Google quietly rolled out the experimental multimodal image output capabilities for its Gemini 2.0 flash model at AI Studio, making it the first major laboratory to offer such features ahead of contestants such as openi and Zai. This update introduces the native image generation, image editing without the need for regeneration and a new “output format” setting, allowing users to be allowed to tolerate between “text” and “image and text” output.
Indigenous image output
Gemini 2.0 flash now supports multimodal output, allowing users to generate images or to edit existing images communicatically. This includes advanced editing capabilities where users can refine specific aspects of an image without fully generating new. For example, users can modify the background or other elements of an image by providing target instructions. All generated images include syntid watermarks to ensure authenticity and reduce misinformation risks.
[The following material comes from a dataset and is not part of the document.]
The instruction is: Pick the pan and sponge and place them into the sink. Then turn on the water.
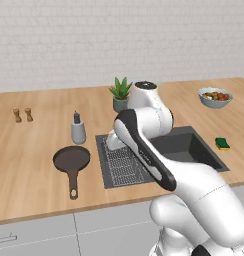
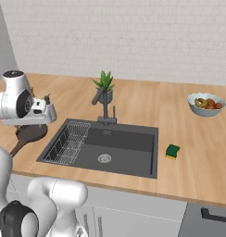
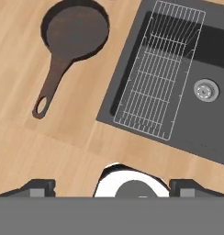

Additionally, the “output format” setting allows users to switch only between the connivance or joint text and the image output, providing more flexibility based on their use case.
About AI Studio
Google Deepmind has been continuously carrying on its Mithun AI model family since its initial release in December 2024. Gemini 2.0 creates flash multimodal capabilities, rapid processing speed and better spatial arguments at the success of earlier versions. The company has deployed this model for developers at AI Studio and Wartax AI, which is focusing on agents AI features such as tool calling and real-time multimodal applications
Gemini’s recent update has emphasized creative equipment like localized artwork manufacture and detailed image editing, catering to industries.